Even so, the precise meaning of these metaphors for death is unclear. The scholarly consensus is that the Preacher begins by referring to a golden light bowl strung up by a silver chord. According to Derek Kidner, the pictures “capture the beauty and fragility of the human frame”. Here there is no hope of life beyond the grave. Death is the end: as the Lord said to Adam and Eve after the Fall, “You are dust, and to dust you shall return” (Gen 3.19; see Eccl 12.7). The theme is ‘memento mori’ – remember that we will all die! To be fair, the Preacher is not revelling in the thought of old age and death; instead he is encouraging his readers to make the most of life  – ‘carpe diem’ (seize the day)!

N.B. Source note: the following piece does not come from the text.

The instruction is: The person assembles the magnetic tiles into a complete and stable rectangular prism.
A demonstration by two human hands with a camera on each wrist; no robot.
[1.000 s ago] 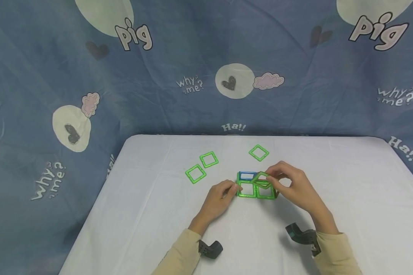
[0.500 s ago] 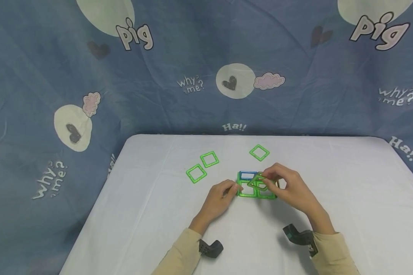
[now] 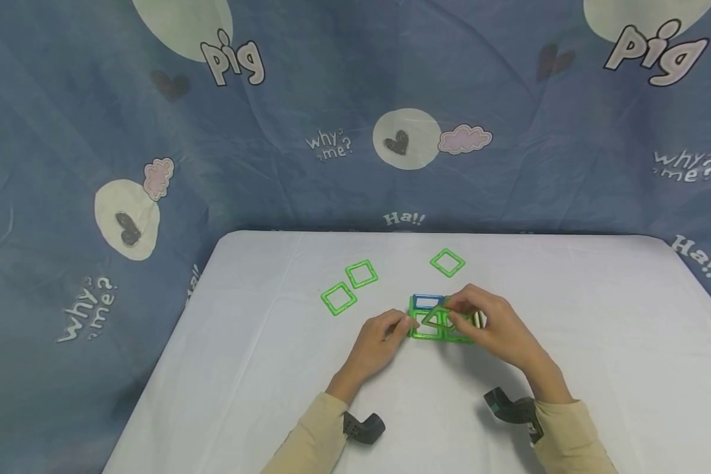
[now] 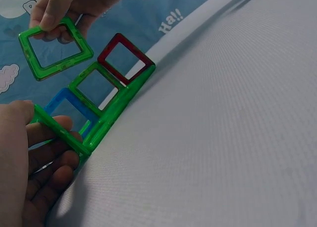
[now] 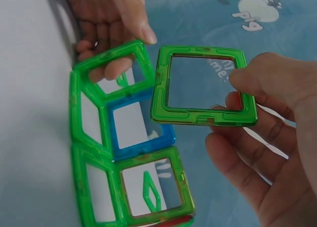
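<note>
While the left hand grips the left end of the frame structure on the desk, the right hand pinches a green square just above that structure; three loose squares lie beyond it.

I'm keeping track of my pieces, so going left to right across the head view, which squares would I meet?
By their middles: leftmost loose green square, second loose green square, blue square, farthest loose green square. The overlapping ones are left out.
</note>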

Thank God that we who read these words today live on the other side of the resurrection of Jesus. The message of the Preacher to ‘remember that we will all die’ is transformed into a new key in the New Testament: ‘remember that we will all live’! In the stirring words of the Apostle Paul, set to wonderful music by Handel in The Messiah: “Behold, I tell you a mystery; we shall not all sleep, but we shall be changed in a moment, in the twinkling of an eye, at the last trumpet. The trumpet shall sound, and the dead shall be raised incorruptible” (1 Cor 15.51,52).

It is precisely because there is hope, that with Fanny Crosby we can sing not just of the silver cord breaking, but of the waking within the presence of the King. Or in the words of the chorus:  “And I shall see Him face to face, and tell the story, saved by grace”.

3 comments

  1. What a lovely commentary on a favourite hymn of your mother’s – one that I did not know before but have now listened to via the link- thanks, Amanda. I hope that with the passage of time your feeling of grief has softened. How significant hymns were to our mother’s generation, as indeed they still are to us.
    I found great comfort in one of the hymns I chose for my mother’s funeral – she also died aged 92, but that was 21 years ago! It was the hymn “The Lord is King , lift up your voice” and the lines that comforted me were ” This world of ours and worlds unseen, how thin the boundary between”. Though the hymn may not have been a favourite of hers, the sentiment would certainly have been hers! How grateful we remain for our parents’ desire to talk about their faith in a way that stays with us all our lives.